→ What to do:
Write out, word for word, the part of the listing below that opens with the line containing "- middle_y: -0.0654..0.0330" and closes with the line containing "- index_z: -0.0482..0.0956", keeping both of those lines and adding no others.
╭─ Available data
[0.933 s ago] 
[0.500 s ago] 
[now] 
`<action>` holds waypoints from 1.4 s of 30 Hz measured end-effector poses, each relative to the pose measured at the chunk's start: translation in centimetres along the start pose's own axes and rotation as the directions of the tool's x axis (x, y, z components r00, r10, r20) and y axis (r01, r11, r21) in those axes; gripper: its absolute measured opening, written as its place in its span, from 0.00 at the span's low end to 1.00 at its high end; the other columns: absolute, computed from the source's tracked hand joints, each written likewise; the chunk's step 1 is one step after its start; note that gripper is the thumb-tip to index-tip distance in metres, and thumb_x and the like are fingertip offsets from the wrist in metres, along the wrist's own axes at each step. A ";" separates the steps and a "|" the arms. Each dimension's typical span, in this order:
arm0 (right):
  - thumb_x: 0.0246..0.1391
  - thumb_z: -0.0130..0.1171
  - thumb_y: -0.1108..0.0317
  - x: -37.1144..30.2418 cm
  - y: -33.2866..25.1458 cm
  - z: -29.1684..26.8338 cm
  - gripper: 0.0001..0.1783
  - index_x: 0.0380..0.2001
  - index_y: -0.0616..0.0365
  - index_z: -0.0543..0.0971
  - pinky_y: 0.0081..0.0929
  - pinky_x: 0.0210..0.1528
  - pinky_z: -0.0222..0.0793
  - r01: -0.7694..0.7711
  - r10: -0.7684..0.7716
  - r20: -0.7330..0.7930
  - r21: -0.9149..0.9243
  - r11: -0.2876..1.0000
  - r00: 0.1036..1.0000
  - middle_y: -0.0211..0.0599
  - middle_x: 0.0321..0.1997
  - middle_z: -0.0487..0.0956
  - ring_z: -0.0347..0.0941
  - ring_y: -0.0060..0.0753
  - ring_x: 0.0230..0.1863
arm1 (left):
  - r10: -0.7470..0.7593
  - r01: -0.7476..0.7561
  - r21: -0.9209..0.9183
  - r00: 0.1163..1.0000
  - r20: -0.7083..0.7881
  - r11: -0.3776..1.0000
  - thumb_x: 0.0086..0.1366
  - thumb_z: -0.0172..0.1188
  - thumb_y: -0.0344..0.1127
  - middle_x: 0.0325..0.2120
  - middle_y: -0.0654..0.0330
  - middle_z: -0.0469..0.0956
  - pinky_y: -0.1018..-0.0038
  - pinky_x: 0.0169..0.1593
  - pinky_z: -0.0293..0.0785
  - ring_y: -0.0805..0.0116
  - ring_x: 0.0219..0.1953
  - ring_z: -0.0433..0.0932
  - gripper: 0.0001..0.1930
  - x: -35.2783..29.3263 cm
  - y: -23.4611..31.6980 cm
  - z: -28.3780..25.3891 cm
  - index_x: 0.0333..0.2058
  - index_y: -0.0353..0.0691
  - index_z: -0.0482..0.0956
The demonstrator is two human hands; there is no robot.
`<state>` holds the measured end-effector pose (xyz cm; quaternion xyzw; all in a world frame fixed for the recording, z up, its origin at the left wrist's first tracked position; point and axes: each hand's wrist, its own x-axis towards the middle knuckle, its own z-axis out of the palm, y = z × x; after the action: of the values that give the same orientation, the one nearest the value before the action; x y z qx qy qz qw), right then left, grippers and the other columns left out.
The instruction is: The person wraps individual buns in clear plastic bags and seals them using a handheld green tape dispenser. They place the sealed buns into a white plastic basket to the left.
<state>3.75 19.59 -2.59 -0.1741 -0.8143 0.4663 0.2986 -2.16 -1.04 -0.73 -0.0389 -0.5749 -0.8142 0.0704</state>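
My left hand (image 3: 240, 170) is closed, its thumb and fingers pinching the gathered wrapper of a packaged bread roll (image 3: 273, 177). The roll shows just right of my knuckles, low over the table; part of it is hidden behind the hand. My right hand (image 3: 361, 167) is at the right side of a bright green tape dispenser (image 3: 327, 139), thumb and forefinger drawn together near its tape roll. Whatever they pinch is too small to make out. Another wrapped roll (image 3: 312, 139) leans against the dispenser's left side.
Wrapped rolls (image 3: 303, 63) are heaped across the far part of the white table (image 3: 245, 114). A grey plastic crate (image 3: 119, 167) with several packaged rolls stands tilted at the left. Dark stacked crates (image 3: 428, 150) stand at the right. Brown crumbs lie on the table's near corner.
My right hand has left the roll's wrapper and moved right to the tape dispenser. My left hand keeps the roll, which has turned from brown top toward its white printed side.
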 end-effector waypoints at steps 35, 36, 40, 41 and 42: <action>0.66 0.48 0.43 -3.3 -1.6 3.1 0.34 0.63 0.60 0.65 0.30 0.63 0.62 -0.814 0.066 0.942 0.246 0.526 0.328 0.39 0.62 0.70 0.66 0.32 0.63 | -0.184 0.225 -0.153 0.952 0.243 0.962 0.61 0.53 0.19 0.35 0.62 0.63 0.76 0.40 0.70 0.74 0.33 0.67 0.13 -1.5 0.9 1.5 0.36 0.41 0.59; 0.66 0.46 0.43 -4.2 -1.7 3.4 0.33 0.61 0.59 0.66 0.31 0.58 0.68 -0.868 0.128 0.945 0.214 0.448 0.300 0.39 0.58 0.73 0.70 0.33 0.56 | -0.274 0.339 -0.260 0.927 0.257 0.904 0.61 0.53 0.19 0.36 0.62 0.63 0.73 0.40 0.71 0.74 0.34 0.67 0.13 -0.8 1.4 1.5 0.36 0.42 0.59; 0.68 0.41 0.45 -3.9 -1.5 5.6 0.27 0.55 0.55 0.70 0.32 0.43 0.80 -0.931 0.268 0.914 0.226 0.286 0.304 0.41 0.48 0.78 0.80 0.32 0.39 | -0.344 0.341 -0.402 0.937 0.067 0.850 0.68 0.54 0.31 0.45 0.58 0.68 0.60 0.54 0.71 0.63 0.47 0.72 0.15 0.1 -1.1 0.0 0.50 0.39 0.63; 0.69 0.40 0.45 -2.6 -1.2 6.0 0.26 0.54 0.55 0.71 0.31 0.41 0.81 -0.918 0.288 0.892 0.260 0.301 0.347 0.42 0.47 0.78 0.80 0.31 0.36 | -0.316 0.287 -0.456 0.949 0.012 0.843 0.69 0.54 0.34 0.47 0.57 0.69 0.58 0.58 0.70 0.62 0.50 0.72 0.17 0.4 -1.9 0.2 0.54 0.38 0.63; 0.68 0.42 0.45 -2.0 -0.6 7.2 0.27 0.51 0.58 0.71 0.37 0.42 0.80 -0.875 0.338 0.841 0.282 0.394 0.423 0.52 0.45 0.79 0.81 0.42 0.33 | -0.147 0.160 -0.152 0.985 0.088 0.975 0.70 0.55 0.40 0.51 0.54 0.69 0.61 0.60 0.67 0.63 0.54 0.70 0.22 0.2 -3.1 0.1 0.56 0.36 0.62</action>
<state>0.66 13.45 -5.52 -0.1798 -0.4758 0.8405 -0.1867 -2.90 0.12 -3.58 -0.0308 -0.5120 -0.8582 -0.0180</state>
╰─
→ Exercise solution:
  - middle_y: -0.0654..0.0330
  - middle_z: -0.0469..0.0956
  - pinky_y: -0.1018..-0.0038
  - pinky_x: 0.0169..0.1593
  - pinky_z: -0.0293..0.0785
  - ring_y: -0.0805..0.0116
  - ring_x: 0.0219..0.1953
  - ring_z: -0.0433..0.0932
  - gripper: 0.0001..0.1930
  - x: -35.2783..29.3263 cm
  - y: -23.4611..31.6980 cm
  - z: -28.3780..25.3891 cm
  - index_x: 0.0333..0.2058
  - index_y: -0.0353..0.0691
  - index_z: -0.0482..0.0956

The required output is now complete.